Source data:

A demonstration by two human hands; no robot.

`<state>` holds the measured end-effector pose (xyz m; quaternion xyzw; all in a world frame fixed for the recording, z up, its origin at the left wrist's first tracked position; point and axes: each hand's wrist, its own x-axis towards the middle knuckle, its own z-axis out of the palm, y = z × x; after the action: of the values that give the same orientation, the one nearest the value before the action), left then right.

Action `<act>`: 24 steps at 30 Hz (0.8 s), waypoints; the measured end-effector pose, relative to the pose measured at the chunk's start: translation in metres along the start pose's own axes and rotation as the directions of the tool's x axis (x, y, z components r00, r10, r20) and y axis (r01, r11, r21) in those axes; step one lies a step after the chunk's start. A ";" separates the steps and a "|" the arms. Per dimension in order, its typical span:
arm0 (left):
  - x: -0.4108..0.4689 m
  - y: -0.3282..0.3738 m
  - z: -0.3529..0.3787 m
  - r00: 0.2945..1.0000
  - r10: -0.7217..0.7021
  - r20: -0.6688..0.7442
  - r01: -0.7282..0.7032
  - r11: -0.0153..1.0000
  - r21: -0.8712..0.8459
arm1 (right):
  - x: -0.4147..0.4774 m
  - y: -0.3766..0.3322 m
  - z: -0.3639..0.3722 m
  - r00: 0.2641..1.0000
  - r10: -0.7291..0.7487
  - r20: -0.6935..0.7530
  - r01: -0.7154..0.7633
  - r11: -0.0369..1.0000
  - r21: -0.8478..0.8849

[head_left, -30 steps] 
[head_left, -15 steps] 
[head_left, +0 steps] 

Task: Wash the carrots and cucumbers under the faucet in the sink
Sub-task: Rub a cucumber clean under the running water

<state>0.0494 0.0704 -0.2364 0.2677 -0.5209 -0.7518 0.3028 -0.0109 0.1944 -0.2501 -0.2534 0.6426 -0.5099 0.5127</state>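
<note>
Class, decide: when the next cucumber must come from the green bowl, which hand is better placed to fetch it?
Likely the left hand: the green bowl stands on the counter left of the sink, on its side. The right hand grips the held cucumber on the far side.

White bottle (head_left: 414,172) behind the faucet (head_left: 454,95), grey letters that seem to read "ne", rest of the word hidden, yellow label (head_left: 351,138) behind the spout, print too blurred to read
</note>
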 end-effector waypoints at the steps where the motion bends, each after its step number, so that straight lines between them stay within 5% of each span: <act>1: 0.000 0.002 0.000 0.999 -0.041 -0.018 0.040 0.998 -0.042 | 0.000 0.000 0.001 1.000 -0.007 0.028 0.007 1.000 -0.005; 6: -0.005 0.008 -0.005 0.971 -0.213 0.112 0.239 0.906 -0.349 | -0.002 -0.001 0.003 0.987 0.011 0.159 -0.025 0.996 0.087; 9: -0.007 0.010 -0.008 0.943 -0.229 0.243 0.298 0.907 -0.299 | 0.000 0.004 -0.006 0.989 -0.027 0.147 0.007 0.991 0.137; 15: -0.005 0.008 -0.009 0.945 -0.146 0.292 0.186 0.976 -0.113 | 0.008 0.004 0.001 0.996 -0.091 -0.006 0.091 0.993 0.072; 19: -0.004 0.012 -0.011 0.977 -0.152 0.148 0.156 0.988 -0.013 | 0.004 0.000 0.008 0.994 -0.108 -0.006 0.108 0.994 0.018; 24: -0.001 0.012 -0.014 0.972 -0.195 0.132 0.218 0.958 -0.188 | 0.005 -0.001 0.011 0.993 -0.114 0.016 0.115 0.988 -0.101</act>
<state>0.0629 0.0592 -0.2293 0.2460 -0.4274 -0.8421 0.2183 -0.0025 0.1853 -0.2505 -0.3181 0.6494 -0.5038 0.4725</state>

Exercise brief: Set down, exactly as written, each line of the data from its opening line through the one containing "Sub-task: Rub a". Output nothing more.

Your solution:
A demonstration by two human hands; no robot.

`<state>` holds the measured end-effector pose (xyz m; quaternion xyzw; all in a world frame fixed for the recording, z up, its origin at the left wrist's first tracked position; point and axes: each hand's wrist, its own x-axis towards the middle knuckle, its own z-axis out of the palm, y = z × x; after the action: of the values that give the same orientation, the one nearest the value before the action), left then right.

Action `<act>`: 24 steps at 30 Hz (0.8 s), waypoints; the measured end-effector pose, relative to the pose measured at the chunk's start: translation in metres along the start pose's own axes and rotation as the directions of the tool's x axis (x, y, z components r00, r10, r20) and y axis (r01, r11, r21) in those axes; step one lies a step after the chunk's start. A ";" separates the steps and a "|" the arms. Per dimension in order, its typical span:
arm0 (left):
  - x: -0.4108..0.4689 m
  - y: -0.3282..0.3738 m
  - z: -0.3529..0.3787 m
  - r00: 0.2945..1.0000
  - r10: -0.7217..0.7021
  - r20: -0.6688..0.7442
  - r01: -0.7282..0.7032
  - r11: -0.0153..1.0000
  - r21: -0.8712..0.8459
arm1 (right):
  - x: -0.4147..0.4774 m
  - y: -0.3766..0.3322 m
  - z: -0.3639..0.3722 m
  - r00: 0.2641..1.0000
  - r10: -0.7291..0.7487
  - r20: -0.6935..0.7530
  - r01: -0.7154..0.7633
  - r11: -0.0369..1.0000
  - r21: -0.8478..0.8849

[head_left, -30 steps] 
[head_left, -15 steps] 
[head_left, +0 steps] 

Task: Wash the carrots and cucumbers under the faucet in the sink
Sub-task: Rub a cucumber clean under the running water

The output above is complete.